• [The problem]: Check every line in the listing below for "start". Copy the ones where it occurs.

————————

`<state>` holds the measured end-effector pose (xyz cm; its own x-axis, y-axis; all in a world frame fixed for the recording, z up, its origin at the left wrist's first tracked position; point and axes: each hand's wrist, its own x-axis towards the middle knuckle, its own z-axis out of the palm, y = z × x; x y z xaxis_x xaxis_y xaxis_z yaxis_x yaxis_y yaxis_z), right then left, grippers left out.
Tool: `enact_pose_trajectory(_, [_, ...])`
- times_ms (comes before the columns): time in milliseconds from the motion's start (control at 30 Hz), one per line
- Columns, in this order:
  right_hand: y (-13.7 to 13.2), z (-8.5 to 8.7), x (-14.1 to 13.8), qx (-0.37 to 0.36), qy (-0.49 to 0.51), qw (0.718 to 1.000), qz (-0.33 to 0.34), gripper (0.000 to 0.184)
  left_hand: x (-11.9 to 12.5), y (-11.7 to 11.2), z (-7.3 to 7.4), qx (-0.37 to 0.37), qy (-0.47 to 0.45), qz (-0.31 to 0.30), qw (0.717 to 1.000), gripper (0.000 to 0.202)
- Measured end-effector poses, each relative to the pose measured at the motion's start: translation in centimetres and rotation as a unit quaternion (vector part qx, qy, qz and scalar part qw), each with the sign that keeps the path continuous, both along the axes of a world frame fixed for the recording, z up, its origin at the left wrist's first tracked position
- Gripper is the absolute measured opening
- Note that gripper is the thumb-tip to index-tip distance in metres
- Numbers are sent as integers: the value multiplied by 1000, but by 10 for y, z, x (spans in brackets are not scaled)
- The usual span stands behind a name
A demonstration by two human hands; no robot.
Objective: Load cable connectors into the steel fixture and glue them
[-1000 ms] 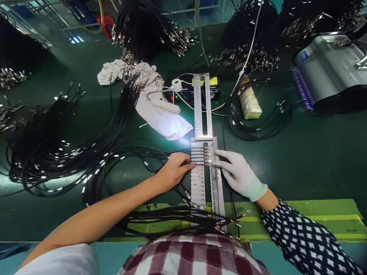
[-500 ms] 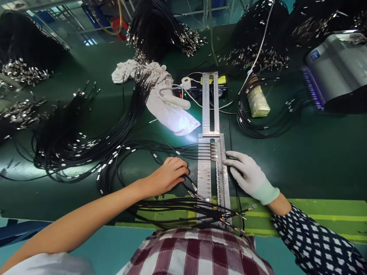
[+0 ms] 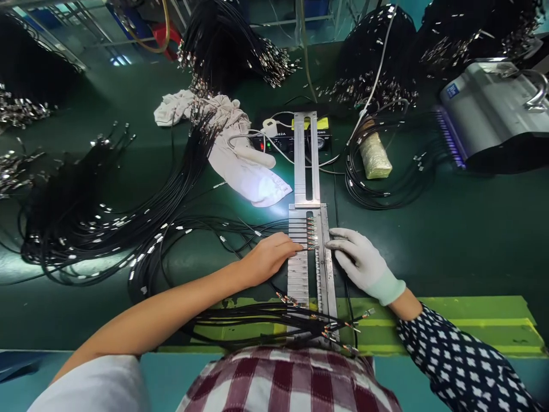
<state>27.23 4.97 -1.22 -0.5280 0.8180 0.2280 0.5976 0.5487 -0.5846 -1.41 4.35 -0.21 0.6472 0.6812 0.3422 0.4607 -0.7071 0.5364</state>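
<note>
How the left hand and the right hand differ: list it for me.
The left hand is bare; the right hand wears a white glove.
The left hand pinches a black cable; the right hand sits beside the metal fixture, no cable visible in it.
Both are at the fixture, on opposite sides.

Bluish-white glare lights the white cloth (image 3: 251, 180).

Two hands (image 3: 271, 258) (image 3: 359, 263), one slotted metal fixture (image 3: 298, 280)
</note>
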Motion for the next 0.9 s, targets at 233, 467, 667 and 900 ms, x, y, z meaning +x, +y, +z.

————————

• [Solution]:
- times_ms (comes before the columns): time in milliseconds from the motion's start (control at 30 Hz), one per line
- Measured end-effector poses, each relative to the pose measured at the motion's start: translation in centimetres and rotation as a unit quaternion (vector part qx, qy, qz and scalar part qw), each with the sign that keeps the path continuous, both along the axes of a world frame fixed for the recording, z up, its origin at the left wrist's first tracked position

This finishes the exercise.